Where a picture appears, skip it and copy everything else in the listing exactly.
=-=-=
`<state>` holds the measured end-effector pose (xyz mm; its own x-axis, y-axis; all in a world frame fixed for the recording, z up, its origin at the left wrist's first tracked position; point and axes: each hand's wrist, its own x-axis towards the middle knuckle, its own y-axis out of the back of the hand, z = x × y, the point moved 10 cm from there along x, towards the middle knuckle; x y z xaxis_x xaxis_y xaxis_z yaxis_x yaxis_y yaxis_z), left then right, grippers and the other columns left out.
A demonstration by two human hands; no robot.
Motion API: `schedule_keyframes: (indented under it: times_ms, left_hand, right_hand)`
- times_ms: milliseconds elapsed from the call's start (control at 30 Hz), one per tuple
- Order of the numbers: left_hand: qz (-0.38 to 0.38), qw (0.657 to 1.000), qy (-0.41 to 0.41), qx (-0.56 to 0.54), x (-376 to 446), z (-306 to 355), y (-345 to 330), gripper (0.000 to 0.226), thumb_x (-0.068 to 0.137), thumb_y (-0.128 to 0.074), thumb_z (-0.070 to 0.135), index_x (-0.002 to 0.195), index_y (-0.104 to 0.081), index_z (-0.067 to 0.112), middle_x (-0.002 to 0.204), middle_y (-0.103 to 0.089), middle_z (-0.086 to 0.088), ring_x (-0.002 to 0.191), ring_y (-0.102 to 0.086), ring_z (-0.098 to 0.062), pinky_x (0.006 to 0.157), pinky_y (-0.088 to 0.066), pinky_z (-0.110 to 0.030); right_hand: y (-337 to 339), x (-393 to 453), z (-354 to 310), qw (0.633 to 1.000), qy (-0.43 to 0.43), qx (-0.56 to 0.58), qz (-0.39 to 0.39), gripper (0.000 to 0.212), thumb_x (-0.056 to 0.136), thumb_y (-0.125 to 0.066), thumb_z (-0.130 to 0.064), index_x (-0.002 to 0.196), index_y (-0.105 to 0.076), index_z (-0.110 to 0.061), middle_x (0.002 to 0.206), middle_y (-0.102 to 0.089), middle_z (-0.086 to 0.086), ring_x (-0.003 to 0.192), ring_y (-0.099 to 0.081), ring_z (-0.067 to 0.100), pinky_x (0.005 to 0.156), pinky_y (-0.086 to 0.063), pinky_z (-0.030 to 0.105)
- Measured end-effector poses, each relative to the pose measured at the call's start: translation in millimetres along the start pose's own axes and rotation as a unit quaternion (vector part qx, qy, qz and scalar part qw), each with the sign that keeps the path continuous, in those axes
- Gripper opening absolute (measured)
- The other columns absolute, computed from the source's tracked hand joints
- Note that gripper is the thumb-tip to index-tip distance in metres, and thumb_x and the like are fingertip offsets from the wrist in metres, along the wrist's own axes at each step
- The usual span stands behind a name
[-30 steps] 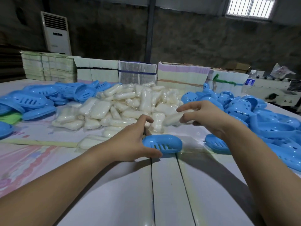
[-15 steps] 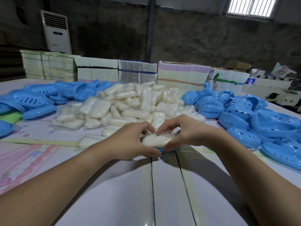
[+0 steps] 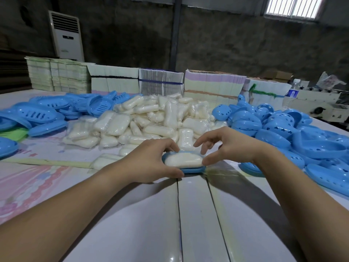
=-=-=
* Solution to the problem:
`<state>` holds the measured end-effector pose (xyz mm; its own x-axis, y-axis; all in a world frame fixed for the recording, z up, its origin at the left wrist's first tracked position; point and axes: each hand's wrist, its own x-axis towards the middle knuckle, its own y-axis out of the back of the hand, z = x × y, the point moved 10 cm from there along x, towards the middle knuckle; x y z xaxis_x xaxis_y xaxis_z yaxis_x yaxis_y yaxis_z), left then right, grippers and the other columns left out.
A demonstration by two human hands; no robot.
Motion API: `schedule_keyframes: (indented under it: times_ms, left_hand, right_hand)`
- times_ms: milliseconds elapsed from the call's start (control at 30 Hz), one per tuple
- Order of the numbers: left_hand: qz (-0.38 to 0.38), qw (0.657 to 1.000), qy (-0.41 to 0.41), qx (-0.56 to 0.54), x (-376 to 446), z (-306 to 355), y (-345 to 330), gripper (0.000 to 0.226), thumb_x (-0.068 to 0.137), thumb_y (-0.128 to 0.074), thumb_z (-0.070 to 0.135), index_x (-0.002 to 0.195), index_y (-0.104 to 0.081), index_z (-0.067 to 0.112), middle_x (-0.002 to 0.204), middle_y (-0.103 to 0.089), middle_z (-0.086 to 0.088), ring_x (-0.002 to 0.191), ring_y (-0.102 to 0.086), ring_z (-0.098 to 0.062), pinky_x (0.006 to 0.157), pinky_y (-0.088 to 0.066), pinky_z (-0.110 to 0.030); right_hand: y (-337 to 339), x (-393 to 453), z (-354 to 310), qw (0.633 to 1.000), qy (-0.43 to 0.43), qx (-0.56 to 0.58), qz (-0.39 to 0.39), gripper (0.000 to 0.212), thumb_x (-0.056 to 0.136), thumb_y (-0.125 to 0.066), thumb_z (-0.130 to 0.064), index_x (-0.002 to 0.196), index_y (-0.105 to 0.076), index_z (-0.110 to 0.061), middle_x (0.002 to 0.206), middle_y (-0.102 to 0.089), middle_z (-0.086 to 0.086), ring_x (-0.003 to 0.192), ring_y (-0.099 to 0.081), ring_z (-0.067 to 0.100), pinky_x (0.005 to 0.156), pinky_y (-0.086 to 0.063), pinky_z (-0.030 to 0.105)
- Measured end-effector poses, each relative to the pose measured at the call's start: translation in millimetres along the start pose's own axes and rotation as a unit quaternion (vector part qx, qy, qz and scalar part qw), each with the sign that keeps the path continuous, in those axes
- Gripper opening absolute (measured)
- The other columns absolute, computed from the source's tracked hand joints
- Note that gripper is the thumb-tip to index-tip distance in metres, and thumb_x and the like are fingertip offsets from the wrist in metres, along the wrist's own axes at each step
- The usual span stands behind a name
[-30 steps] 
[-15 steps] 
[+0 steps] 

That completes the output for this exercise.